Buffett also said “trust and rules are essential” in running large businesses, even amid the inevitable disappointments, and urged investors not to dwell on near-term market conditions.

Cathy Seifert, an analyst at CFRA Research, said Buffett took a “subtle swipe” at critics who wished he would disclose more than a few paragraphs about Berkshire’s largest businesses, and invest more aggressively.

“The current market climate has been, for a lack of a better word, very schizophrenic,” Seifert said. “Buffett is expressing that frustration.”

Munger ‘makes me laugh’

Despite paying $11.5 billion in October for the insurance company Alleghany Corp, Berkshire ended 2022 with $128.6 billion of cash, as it became a big seller of stocks including Taiwanese semiconductor maker TSMC 2330.TW late in the year.
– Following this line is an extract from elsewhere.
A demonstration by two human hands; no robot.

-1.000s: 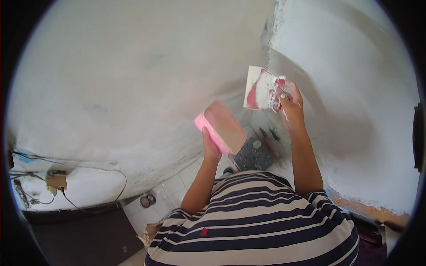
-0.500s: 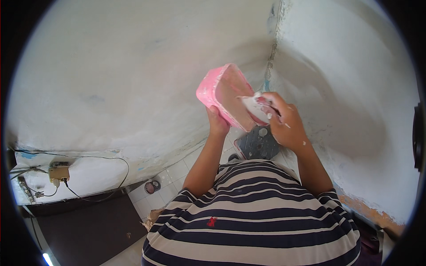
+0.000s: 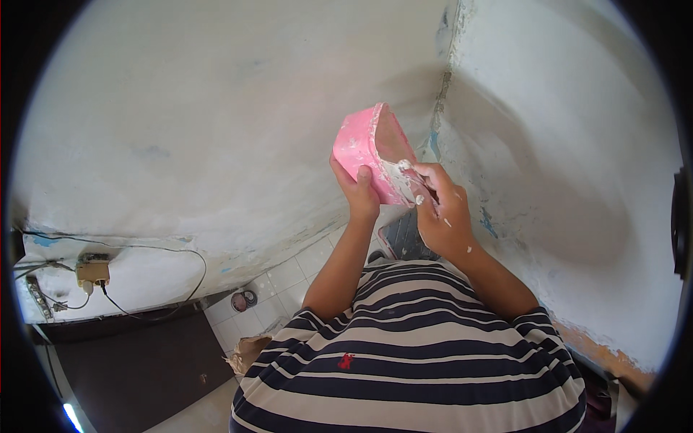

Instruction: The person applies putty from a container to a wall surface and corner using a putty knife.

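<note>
A pink plastic tub [image 3: 355, 146], smeared with white putty along its rim and side, is tilted in front of me with its opening toward the right. My left hand [image 3: 359, 191] grips it from below and the left, thumb on the near side. In my closed right hand [image 3: 449, 218] is a putty knife, its handle mostly hidden by the fingers. The putty knife's blade [image 3: 399, 178] is coated with white putty and lies at the tub's near right rim. Specks of putty dot the right hand and wrist.
Patchy plastered walls [image 3: 216, 108] meet in a rough corner [image 3: 442, 86] ahead. Cables run to a beige socket box [image 3: 92, 273] at the left, above a dark panel [image 3: 144, 368]. A grey ribbed surface [image 3: 408, 237] and a small round item [image 3: 244, 299] lie low by the tiled floor [image 3: 283, 274].
The putty knife has come from inside the tub to its near rim, my right hand shifting left. My left hand has turned the tub, so more of its outer side shows.
</note>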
Buffett, a Democrat, appeared in his letter to indirectly criticize President Joe Biden who this month urged a quadrupling of a 1% tax on corporate stock buybacks that became law in his Inflation Reduction Act last August.

While Biden hasn’t demanded an end to buybacks, Buffett said those who claim all repurchases “are harmful to shareholders or to the country, or particularly beneficial to CEOs” are “either an economic illiterate or a silver-tongued demagogue.”

Bill Smead, a longtime Berkshire investor at Smead Capital Management, said: “He’s poking fun at people who try to add money without adding value.”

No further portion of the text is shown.